§ Task instructions: The answer must be an exact transcription of the lines below from the first through the one containing "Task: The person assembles", with the pictures left out; please add nothing else.

[Source data]
Content starts
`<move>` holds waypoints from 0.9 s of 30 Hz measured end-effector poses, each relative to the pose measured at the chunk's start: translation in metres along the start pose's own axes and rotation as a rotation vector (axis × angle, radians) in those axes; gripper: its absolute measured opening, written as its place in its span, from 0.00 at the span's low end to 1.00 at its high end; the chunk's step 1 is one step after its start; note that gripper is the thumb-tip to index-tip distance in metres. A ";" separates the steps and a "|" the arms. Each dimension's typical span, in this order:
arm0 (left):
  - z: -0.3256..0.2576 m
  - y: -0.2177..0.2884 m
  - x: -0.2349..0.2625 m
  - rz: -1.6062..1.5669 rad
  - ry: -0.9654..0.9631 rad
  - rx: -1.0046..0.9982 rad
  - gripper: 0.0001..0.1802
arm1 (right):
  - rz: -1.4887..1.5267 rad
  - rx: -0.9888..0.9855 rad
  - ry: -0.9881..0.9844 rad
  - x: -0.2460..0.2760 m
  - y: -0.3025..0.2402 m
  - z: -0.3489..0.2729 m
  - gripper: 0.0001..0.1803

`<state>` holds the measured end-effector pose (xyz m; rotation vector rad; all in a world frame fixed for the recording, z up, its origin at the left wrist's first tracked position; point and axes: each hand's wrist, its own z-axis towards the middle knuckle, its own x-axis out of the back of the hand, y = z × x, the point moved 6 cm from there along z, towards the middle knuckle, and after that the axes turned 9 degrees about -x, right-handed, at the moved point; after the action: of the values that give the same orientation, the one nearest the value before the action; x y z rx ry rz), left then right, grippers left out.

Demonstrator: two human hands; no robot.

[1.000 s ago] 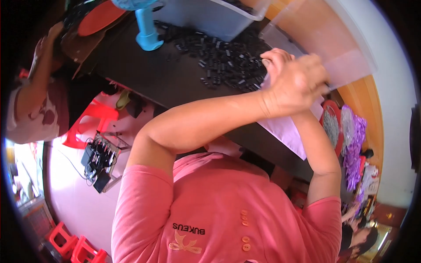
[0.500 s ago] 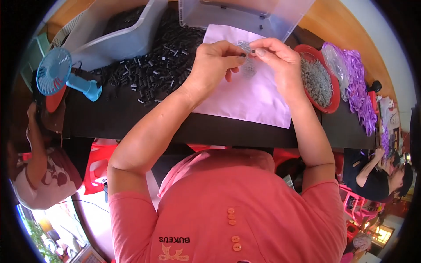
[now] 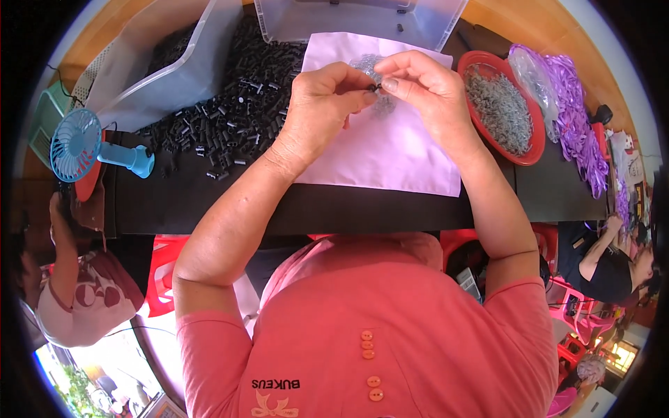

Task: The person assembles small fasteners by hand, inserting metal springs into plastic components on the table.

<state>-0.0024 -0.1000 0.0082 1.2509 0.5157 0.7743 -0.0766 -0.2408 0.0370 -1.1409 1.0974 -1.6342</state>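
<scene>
Above a pink cloth (image 3: 390, 164), my two hands meet fingertip to fingertip. A small black part (image 3: 378, 88) shows between them. My left hand (image 3: 322, 104) is closed in a pinch on it from the left, thumb against fingers. From the right, my right hand (image 3: 431, 94) pinches at the same part with thumb and forefinger. Whether a tiny metal piece is also in the fingers is too small to tell. A pile of small silvery pieces (image 3: 384, 106) lies on the cloth behind the fingertips, partly hidden by them.
Loose black cylindrical parts (image 3: 258, 104) spread left of the cloth, beside a translucent bin (image 3: 164, 80). Another bin (image 3: 348, 28) stands behind. A red bowl (image 3: 538, 132) of silvery pieces and purple ribbons (image 3: 575, 118) lie right. A blue fan (image 3: 77, 144) is left; people sit at both sides.
The view has shifted a little, so the table things sit differently in it. Both hands stay together over the cloth, fingers slightly re-angled around the small black part.
</scene>
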 end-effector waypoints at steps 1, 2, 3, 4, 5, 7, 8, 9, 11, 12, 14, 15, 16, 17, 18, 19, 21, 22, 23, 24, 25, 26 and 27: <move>0.000 0.000 0.001 0.013 0.004 -0.009 0.10 | -0.001 0.001 -0.002 -0.001 0.000 0.000 0.08; 0.000 0.000 0.001 0.012 0.007 -0.010 0.10 | 0.005 0.002 -0.001 -0.001 -0.001 0.000 0.08; 0.000 0.000 0.001 0.013 0.003 -0.015 0.10 | 0.011 0.003 0.000 -0.002 -0.002 0.000 0.08; 0.000 0.001 0.001 0.013 -0.001 -0.021 0.10 | 0.010 0.003 -0.002 -0.002 -0.001 0.000 0.08; -0.001 0.000 0.001 0.012 0.001 -0.021 0.10 | -0.001 0.028 0.000 -0.003 -0.002 0.000 0.08; -0.001 0.000 0.001 0.074 0.011 -0.053 0.11 | -0.011 0.054 0.000 -0.003 -0.002 0.000 0.07; -0.001 0.000 0.001 0.074 0.012 -0.053 0.11 | -0.037 0.069 0.013 -0.002 -0.001 0.000 0.07; -0.002 0.001 0.000 0.069 -0.003 -0.052 0.11 | -0.063 0.084 0.025 -0.001 -0.002 0.000 0.07; -0.002 0.003 -0.001 0.063 -0.019 -0.050 0.11 | -0.056 0.089 0.027 0.000 -0.003 0.000 0.07; -0.002 0.003 -0.001 0.063 -0.024 -0.038 0.12 | -0.048 0.092 0.030 0.000 -0.004 -0.001 0.07; -0.002 0.007 0.000 0.066 -0.027 -0.029 0.12 | -0.042 0.111 0.020 -0.001 -0.008 -0.003 0.07; -0.002 0.007 0.000 0.074 -0.026 -0.018 0.11 | -0.035 0.127 0.011 -0.001 -0.010 -0.003 0.07; -0.002 0.007 0.001 0.081 -0.024 -0.005 0.11 | -0.034 0.126 0.010 -0.002 -0.009 -0.003 0.07; -0.002 0.006 0.001 0.082 -0.023 -0.004 0.11 | -0.046 0.135 0.007 -0.003 -0.008 -0.003 0.07; -0.002 0.006 0.002 0.087 -0.021 -0.009 0.11 | -0.058 0.144 0.005 -0.004 -0.008 -0.003 0.07; -0.002 0.006 0.001 0.089 -0.022 -0.015 0.11 | -0.060 0.143 0.007 -0.004 -0.008 -0.003 0.07; -0.001 0.005 0.000 0.052 -0.035 -0.022 0.11 | -0.053 0.121 0.026 -0.001 -0.006 -0.003 0.07; -0.001 0.006 0.000 0.019 -0.044 -0.029 0.10 | -0.053 0.120 0.025 -0.001 -0.007 -0.003 0.07; -0.001 0.007 0.000 0.019 -0.044 -0.028 0.10 | -0.061 0.120 0.032 0.000 -0.008 -0.003 0.07; -0.002 0.009 -0.001 -0.001 -0.040 -0.014 0.09 | -0.069 0.121 0.040 0.000 -0.009 -0.004 0.07; -0.002 0.010 -0.002 -0.021 -0.037 -0.001 0.08 | -0.069 0.121 0.039 -0.001 -0.009 -0.004 0.07; -0.002 0.010 -0.002 -0.021 -0.037 -0.001 0.08 | -0.052 0.121 0.045 -0.001 -0.010 -0.005 0.07; -0.002 0.009 -0.002 -0.025 -0.038 0.004 0.09 | -0.035 0.121 0.051 -0.001 -0.010 -0.005 0.07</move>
<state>-0.0073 -0.0993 0.0166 1.2585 0.5011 0.7270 -0.0826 -0.2361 0.0451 -1.0505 1.0012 -1.7407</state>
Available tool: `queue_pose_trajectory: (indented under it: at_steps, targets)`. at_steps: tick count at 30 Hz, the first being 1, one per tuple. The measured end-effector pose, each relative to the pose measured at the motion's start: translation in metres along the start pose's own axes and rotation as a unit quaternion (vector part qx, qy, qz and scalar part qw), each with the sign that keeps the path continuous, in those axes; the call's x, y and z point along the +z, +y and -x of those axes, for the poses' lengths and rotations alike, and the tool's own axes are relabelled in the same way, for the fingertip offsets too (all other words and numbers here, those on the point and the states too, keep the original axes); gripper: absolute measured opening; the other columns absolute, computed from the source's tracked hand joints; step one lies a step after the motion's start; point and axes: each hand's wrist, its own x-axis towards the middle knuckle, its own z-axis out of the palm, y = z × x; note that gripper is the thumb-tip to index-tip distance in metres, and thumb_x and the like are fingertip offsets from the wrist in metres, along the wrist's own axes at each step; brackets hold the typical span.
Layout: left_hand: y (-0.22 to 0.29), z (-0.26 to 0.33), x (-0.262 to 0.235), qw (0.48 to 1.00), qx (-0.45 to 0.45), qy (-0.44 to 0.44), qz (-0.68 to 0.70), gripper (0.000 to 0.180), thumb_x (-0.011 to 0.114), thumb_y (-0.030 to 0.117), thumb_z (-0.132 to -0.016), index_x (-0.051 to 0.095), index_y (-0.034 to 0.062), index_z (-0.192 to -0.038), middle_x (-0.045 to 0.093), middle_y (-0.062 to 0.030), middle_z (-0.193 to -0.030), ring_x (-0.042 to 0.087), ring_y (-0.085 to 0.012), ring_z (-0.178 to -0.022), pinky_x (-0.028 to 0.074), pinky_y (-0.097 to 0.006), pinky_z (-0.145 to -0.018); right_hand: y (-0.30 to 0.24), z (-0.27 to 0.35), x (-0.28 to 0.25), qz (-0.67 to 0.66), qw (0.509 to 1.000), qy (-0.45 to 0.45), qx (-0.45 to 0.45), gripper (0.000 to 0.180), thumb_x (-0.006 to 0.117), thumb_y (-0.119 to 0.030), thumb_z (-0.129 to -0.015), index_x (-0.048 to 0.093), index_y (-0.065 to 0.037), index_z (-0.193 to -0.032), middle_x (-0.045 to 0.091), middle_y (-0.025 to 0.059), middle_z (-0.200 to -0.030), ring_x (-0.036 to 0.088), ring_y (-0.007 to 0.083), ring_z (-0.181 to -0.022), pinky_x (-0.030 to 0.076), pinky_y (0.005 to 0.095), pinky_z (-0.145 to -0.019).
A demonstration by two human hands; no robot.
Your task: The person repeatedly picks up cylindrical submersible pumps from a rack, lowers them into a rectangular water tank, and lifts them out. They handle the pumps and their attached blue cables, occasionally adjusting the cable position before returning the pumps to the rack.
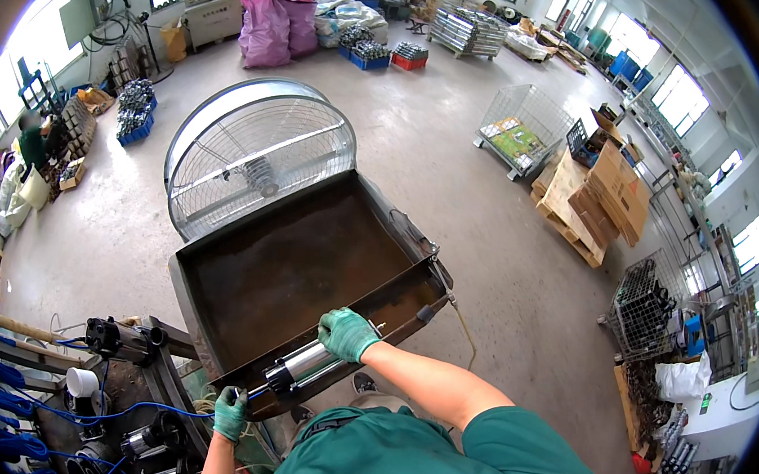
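A silver metal cylinder [305, 361] with a black end piece lies slantwise along the near ledge of a dark metal tank [179, 275]. My right hand [348, 334], in a green glove, is closed over the cylinder's upper right end; a thin rod pokes out beyond the fingers. At its lower left end, my gloved left hand [230, 412] is closed around a blue hose [148, 405], close to the black end piece. Brown, murky liquid [297, 248] fills the tank. The exact joint between hose and cylinder is too small to make out.
A large round caged fan [260, 159] stands behind the tank. Left of me, a metal frame holds more black-and-silver cylinders [122, 341] and blue hoses. Wooden pallets with cardboard boxes [614, 190] and a wire cage cart [524, 128] are at right. A person [34, 139] sits far left.
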Motion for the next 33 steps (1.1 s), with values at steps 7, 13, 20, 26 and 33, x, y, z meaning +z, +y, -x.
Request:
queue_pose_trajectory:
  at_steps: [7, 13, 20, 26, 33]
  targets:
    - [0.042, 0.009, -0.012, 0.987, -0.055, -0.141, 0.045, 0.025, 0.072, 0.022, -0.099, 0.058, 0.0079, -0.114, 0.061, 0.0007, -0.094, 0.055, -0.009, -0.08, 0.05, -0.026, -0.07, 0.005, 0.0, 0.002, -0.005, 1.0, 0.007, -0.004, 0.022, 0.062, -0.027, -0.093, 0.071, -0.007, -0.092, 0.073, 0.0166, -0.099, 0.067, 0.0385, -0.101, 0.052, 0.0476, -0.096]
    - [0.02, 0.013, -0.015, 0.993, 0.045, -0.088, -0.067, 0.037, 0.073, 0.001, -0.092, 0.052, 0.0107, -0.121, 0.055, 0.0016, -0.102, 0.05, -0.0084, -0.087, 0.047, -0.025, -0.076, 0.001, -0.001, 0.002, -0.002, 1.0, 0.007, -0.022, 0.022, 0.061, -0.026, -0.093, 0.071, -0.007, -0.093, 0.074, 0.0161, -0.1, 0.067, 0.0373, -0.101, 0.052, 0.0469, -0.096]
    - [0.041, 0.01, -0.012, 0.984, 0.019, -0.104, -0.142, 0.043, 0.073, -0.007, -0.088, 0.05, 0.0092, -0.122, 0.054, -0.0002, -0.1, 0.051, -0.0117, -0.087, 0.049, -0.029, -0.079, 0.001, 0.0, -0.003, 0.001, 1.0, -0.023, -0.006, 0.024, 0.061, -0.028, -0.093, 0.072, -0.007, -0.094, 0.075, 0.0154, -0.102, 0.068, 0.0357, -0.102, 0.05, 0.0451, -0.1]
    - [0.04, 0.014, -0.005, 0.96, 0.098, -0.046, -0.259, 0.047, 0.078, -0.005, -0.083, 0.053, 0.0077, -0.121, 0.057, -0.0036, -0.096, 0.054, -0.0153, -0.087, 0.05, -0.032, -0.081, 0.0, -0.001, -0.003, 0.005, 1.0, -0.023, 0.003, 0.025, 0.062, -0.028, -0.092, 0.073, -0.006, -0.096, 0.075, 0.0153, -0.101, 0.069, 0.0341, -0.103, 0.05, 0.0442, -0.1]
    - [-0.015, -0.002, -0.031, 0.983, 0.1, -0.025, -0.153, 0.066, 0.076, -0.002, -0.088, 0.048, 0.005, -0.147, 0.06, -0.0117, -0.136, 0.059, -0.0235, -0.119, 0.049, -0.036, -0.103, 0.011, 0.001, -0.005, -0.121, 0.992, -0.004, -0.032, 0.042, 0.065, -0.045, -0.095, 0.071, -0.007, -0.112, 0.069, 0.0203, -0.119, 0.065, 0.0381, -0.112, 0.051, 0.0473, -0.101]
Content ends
§ Completed exercise:
`<move>` holds waypoints from 0.9 s of 30 Hz measured end-effector poses, each relative to the pose measured at the chunk's start: translation in metres along the start pose's own axes and rotation as a rotation vector (axis × angle, radians) in those axes; gripper: its absolute measured opening, written as its place in its span, from 0.00 at the span's low end to 1.00 at its high end; the chunk's step 1 is one step after its start; note that gripper is the thumb-tip to index-tip distance in metres. A ";" separates the steps and a "|" the arms. Each dimension's typical span, in this order:
arm0 (left):
  - z: -0.3256..0.2576 m
  - y: -0.2177..0.2884 m
  - x: -0.2349..0.2625 m
  - rz: -1.6062..1.5669 rad
  - ry: -0.9654..0.9631 rad
  - rx: -1.0046..0.9982 rad
  - gripper: 0.0001..0.1802
arm1 (right):
  - rz: -1.4887..1.5267 rad
  - rx: -0.9888..0.9855 rad
  - ry: -0.9881..0.9844 rad
  - x: -0.2460..0.2760 m
  - y: -0.3025..0.2402 m
  - z: -0.3489..0.2729 m
  - gripper: 0.0001..0.1803

`<state>` holds the measured end-effector pose (xyz m; rotation vector rad; all in a world frame fixed for the recording, z up, its origin at the left wrist's first tracked position; point and axes: each hand's wrist, its own z-axis towards the middle knuckle, its own x-axis out of the back of the hand, y = z × x, the point moved 6 cm from there along z, towards the middle knuckle, and after that the axes turned 9 degrees about -x, right-handed, at the moved point; after the action: of the values that give the same orientation, the one nearest the value before the action; x y z rx ry rz), left then right, grippers left out.

Demonstrator: two human hands; no robot.

[1.000 s ago] 
[0.500 s ago] 
[now] 

Task: The person assembles small fasteners by hand, inserting metal springs into plastic components on the table.

This answer requires nothing more.